Bienvenidos un mes más a este nuestro salón. Ya sabéis que aquí se habla de todo y de nada (solo cuando nos da por la metafísica). Espero que vengáis preparados, hoy traigo algo que tocará la fibra sensible de algunos. Con ello, corresponderé al buen trato de una buena persona. Si os place, vamos a ello.
Hubo una vez un niño (ahora tiene barba y escribe unos artículos que mucha gente le hace el honor de leer) que subía cada día por una carretera. En esa carretera había una rejilla que le parecía un abismo. Pero él lo atravesaba, porque iba a ver a alguien a quien quería mucho. Una anciana viuda, todo paciencia y cariño que siempre se alegraba de verlo. Esta buena señora tenía un hijo que trabajaba haciendo cañones en una fábrica cercana. Un hombre alegre y pronto a la risa. Con los años, el niño conoció a la mujer y los hijos del hombre, a su hermano y lamentó con ellos la pérdida de la anciana. El siguiente en partir, fue dicho hermano. Un alma gentil que nunca hizo mal alguno. Ahora, el niño, en la frontera de la hombría, ve como arde la nave que guarda el cuerpo del hombre y llora por un buen amigo. Una rama digna del árbol del que brotó. Quieran todos los dioses que la tierra te sea leve, descansa. Nos veremos, cuando llegue el momento.

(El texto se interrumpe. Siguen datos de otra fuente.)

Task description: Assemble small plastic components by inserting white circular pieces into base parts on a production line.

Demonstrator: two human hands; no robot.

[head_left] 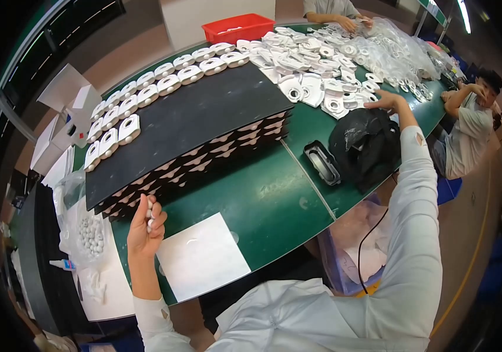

Espero que sepáis perdonar este alarde. En una ocasión alguien me dijo que los artículos no debían reflejar tanto mi vida personal. “Yo soy yo y mi circunstancia”, dijo Ortega y Gasset. Por eso he convertido nuestra tertulia en una suerte de epitafio encubierto. Quien debe entenderlo, lo hará. Y los que no, hacedme el favor de tomároslo como una historia narrada por este, vuestro fiel juglar. Espero que, como siempre, os haya gustado. Quedo a vuestro servicio. Hasta la próxima.